### REQUIRED ACTION
The task for the listing below is to write out exactly the lines starting at the one containing "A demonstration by" and ending at the one containing "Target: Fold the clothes", both included. Pictures are to be omitted.

### RECORD SET
******
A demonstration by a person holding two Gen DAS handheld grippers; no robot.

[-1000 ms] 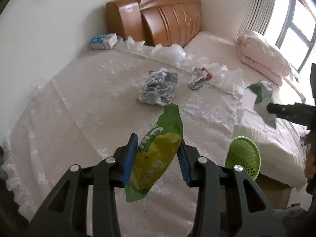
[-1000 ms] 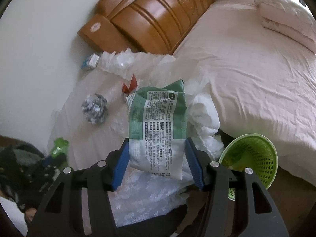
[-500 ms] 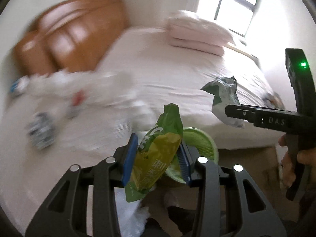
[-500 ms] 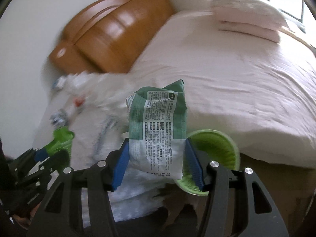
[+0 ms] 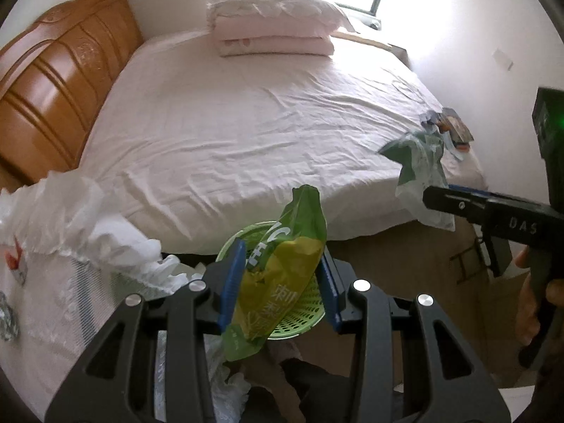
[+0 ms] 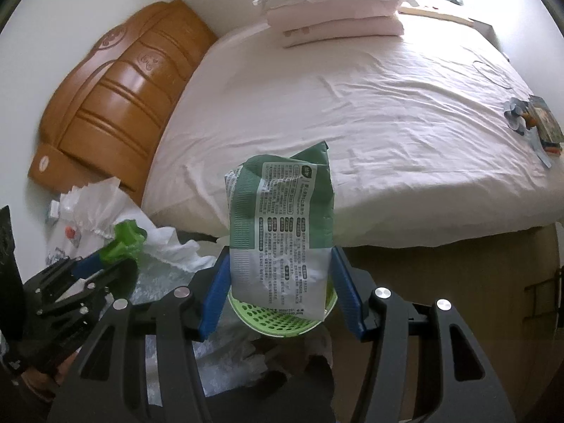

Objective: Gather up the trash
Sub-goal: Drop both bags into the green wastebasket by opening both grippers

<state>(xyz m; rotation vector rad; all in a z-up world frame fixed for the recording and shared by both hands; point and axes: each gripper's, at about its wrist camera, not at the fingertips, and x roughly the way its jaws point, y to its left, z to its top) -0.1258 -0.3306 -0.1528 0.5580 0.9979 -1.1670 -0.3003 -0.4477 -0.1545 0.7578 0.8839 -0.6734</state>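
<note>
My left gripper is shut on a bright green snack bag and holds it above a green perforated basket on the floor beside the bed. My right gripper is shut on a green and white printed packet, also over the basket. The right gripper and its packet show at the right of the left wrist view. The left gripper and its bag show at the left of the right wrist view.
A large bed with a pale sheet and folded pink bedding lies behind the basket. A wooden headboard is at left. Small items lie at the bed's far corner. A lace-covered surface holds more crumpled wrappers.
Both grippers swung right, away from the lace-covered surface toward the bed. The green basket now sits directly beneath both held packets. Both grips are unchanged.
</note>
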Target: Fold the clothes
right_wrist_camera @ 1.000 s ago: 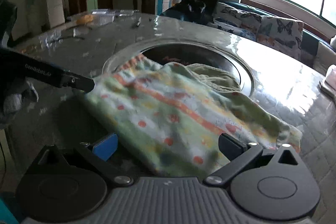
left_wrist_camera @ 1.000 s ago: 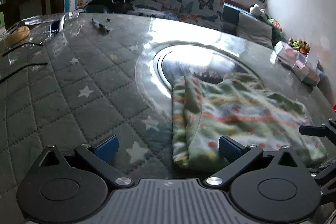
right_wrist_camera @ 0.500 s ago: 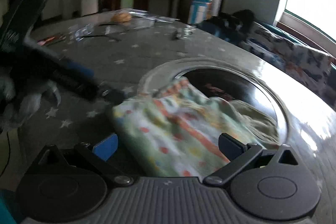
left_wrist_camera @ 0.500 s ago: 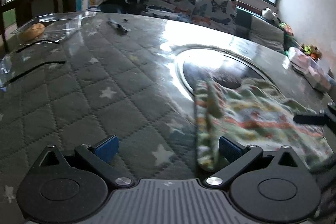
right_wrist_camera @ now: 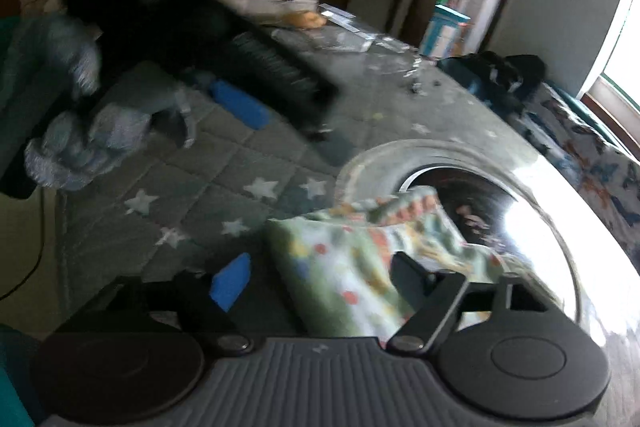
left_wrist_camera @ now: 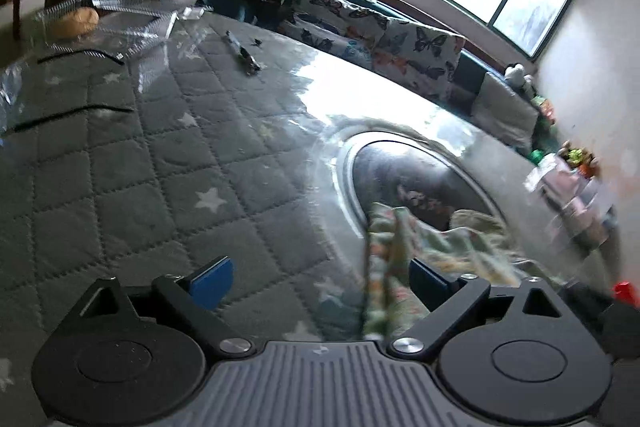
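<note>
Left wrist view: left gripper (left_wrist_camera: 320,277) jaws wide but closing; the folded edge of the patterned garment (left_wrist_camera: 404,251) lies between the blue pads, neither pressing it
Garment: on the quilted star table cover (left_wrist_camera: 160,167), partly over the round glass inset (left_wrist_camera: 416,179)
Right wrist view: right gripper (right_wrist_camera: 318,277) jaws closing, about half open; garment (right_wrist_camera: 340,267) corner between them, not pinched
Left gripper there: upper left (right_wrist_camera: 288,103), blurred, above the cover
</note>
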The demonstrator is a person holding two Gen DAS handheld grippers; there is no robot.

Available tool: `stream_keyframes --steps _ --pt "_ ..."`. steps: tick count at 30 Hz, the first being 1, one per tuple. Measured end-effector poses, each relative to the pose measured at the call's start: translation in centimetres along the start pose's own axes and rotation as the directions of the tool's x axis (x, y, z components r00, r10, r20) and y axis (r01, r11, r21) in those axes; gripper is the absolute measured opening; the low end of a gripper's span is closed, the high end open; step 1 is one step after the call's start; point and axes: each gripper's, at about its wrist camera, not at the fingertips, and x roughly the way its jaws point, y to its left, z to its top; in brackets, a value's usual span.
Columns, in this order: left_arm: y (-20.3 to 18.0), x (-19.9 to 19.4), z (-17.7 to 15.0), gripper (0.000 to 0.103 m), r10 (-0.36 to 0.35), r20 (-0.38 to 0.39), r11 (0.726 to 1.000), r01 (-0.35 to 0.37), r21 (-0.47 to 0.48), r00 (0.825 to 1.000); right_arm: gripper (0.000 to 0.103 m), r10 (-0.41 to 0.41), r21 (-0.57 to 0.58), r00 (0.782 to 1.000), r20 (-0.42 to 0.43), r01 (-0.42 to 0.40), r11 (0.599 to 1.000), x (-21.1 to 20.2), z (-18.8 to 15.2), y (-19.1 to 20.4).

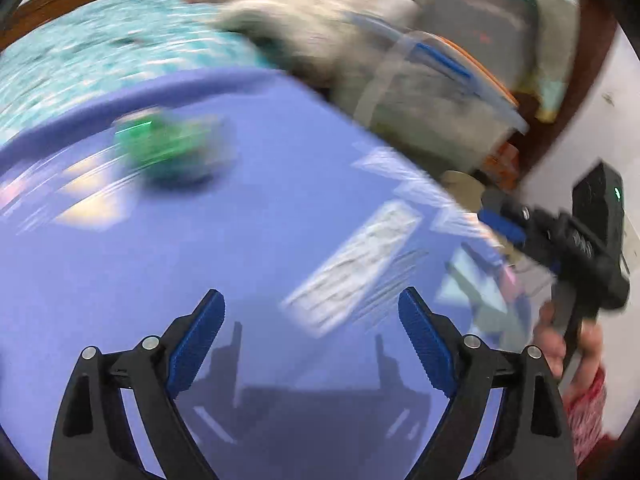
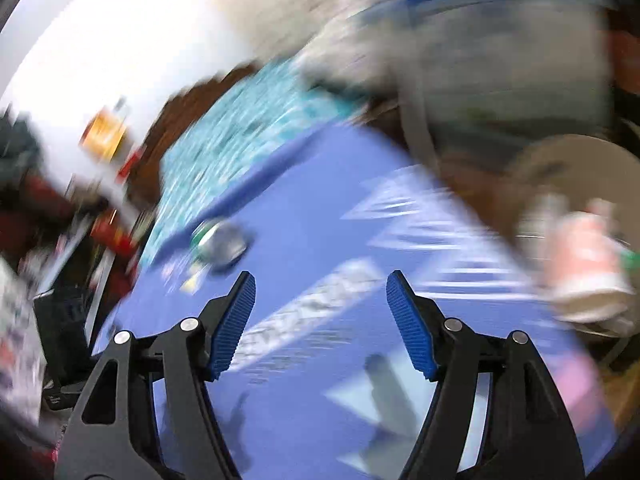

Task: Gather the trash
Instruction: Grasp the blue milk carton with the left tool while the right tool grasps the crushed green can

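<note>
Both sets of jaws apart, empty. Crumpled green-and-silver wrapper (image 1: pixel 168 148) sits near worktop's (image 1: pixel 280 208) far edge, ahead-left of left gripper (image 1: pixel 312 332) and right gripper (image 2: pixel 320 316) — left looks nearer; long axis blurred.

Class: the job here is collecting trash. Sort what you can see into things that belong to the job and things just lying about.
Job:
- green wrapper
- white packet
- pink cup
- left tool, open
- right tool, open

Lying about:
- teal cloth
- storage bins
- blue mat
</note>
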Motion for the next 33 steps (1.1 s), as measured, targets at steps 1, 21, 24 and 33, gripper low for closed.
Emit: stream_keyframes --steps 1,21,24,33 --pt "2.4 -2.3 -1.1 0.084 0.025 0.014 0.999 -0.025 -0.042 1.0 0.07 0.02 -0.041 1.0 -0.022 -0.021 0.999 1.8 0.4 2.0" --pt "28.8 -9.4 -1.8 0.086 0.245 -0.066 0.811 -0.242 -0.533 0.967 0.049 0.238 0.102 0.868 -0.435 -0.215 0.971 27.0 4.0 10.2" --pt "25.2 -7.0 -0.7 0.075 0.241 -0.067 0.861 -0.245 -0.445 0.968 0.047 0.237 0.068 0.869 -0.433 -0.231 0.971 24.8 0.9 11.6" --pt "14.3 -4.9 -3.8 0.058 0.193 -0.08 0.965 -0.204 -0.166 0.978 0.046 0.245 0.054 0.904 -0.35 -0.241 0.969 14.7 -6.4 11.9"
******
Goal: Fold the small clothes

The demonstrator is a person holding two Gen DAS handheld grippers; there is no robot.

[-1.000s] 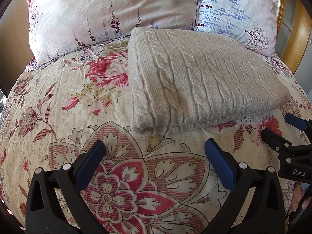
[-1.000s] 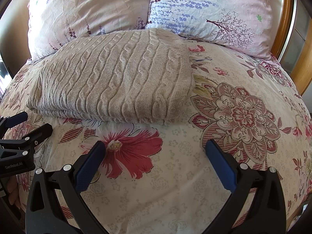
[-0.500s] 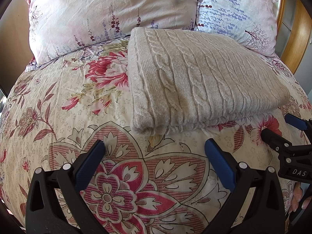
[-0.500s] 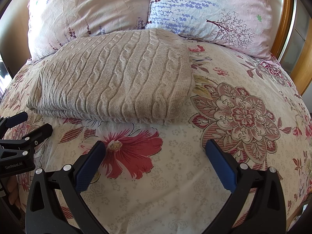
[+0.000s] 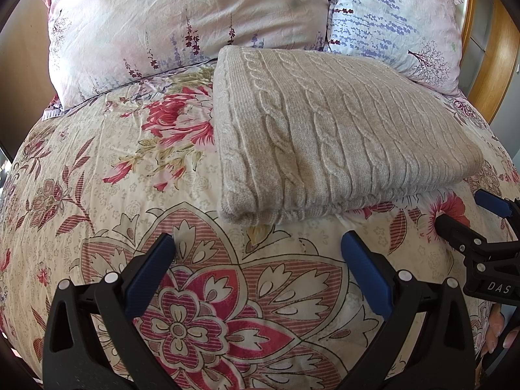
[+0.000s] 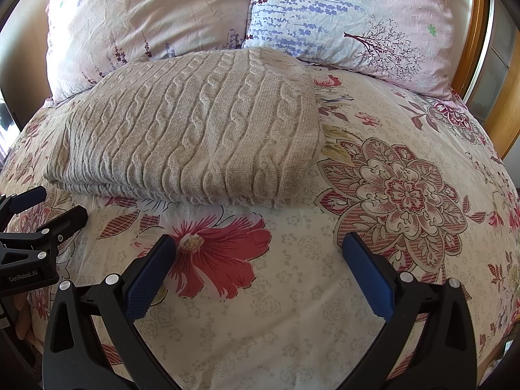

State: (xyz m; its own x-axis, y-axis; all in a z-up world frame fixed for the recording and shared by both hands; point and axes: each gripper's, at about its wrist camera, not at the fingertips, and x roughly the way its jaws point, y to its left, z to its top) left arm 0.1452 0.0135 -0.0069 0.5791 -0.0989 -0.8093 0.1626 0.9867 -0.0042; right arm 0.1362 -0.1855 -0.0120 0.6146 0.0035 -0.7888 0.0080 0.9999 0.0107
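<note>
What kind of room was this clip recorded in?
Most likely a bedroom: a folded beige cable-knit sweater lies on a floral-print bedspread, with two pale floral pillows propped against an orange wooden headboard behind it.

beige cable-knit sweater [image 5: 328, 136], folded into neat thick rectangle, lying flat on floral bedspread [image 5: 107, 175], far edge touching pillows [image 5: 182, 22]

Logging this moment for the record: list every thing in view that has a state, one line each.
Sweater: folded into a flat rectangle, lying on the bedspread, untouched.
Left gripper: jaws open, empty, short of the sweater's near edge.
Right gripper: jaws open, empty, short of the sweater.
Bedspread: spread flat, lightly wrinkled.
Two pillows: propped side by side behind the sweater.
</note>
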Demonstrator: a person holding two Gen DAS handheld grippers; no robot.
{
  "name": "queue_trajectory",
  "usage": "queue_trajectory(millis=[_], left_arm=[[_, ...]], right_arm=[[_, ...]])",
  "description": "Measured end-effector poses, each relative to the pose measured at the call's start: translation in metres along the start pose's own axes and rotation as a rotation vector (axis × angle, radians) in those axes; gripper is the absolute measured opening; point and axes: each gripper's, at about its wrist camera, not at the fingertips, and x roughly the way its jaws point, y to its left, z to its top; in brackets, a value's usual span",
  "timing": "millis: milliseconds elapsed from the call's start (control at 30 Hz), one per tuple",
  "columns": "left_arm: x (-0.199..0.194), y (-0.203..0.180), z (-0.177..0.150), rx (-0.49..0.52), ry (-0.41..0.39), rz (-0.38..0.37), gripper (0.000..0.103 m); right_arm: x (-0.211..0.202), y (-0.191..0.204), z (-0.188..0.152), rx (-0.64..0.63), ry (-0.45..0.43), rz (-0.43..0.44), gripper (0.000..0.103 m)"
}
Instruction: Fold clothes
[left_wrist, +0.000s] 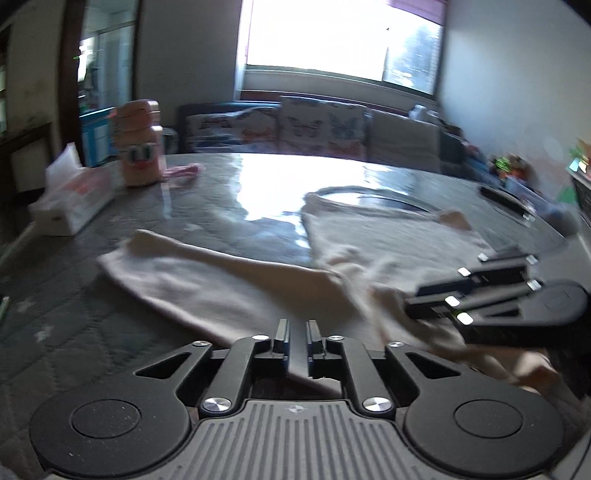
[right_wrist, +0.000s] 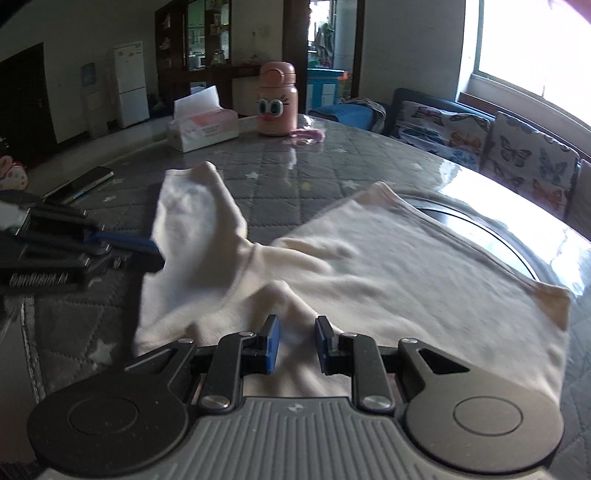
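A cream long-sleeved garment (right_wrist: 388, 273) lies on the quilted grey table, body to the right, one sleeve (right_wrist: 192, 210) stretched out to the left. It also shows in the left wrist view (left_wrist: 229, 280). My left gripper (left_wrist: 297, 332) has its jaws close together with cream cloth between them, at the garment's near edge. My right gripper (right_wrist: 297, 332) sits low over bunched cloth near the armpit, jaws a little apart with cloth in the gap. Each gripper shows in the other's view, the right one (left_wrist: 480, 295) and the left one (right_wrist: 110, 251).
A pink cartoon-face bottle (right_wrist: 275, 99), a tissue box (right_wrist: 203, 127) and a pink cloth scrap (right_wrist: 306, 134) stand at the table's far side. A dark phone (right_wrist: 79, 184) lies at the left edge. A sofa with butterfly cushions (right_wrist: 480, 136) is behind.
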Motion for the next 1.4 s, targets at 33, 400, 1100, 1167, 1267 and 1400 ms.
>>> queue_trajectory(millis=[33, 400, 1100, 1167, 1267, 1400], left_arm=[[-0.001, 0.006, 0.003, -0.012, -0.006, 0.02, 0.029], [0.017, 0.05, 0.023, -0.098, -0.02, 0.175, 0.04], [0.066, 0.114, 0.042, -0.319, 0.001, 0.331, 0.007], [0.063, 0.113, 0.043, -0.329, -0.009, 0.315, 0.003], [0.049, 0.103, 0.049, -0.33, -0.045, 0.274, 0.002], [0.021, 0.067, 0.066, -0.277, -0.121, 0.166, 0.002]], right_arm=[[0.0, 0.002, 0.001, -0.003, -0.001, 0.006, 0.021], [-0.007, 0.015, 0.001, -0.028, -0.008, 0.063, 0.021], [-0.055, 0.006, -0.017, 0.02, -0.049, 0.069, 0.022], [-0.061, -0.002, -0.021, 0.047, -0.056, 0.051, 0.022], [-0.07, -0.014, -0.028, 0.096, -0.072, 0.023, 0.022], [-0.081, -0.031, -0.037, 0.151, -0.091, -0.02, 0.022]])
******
### TASK RESPONSE
A demonstration by a person holding two Gen DAS handheld grippers; no robot.

[-1000 ms] 
[-1000 ms] 
[-500 ms] 
[-500 ms] 
[+0 ms] 
[+0 ms] 

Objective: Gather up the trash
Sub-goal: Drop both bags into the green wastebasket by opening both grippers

<state>(xyz m; rotation vector rad; all in a z-up world frame fixed for the recording and shared by both hands; point and axes: each gripper's, at about its wrist camera, not at the fingertips, and x roughly the way its jaws point, y to its left, z to its top) -0.1258 -0.3306 -0.1528 0.5580 0.9979 -1.1670 -0.3003 -0.4477 -0.1545 0.7578 0.8839 -0.6734</state>
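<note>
My left gripper is shut on a bright green snack bag and holds it above a green perforated basket on the floor beside the bed. My right gripper is shut on a green and white printed packet, also over the basket. The right gripper and its packet show at the right of the left wrist view. The left gripper and its bag show at the left of the right wrist view.
A large bed with a pale sheet and folded pink bedding lies behind the basket. A wooden headboard is at left. Small items lie at the bed's far corner. A lace-covered surface holds more crumpled wrappers.
Both grippers swung right, away from the lace-covered surface toward the bed. The green basket now sits directly beneath both held packets. Both grips are unchanged.
</note>
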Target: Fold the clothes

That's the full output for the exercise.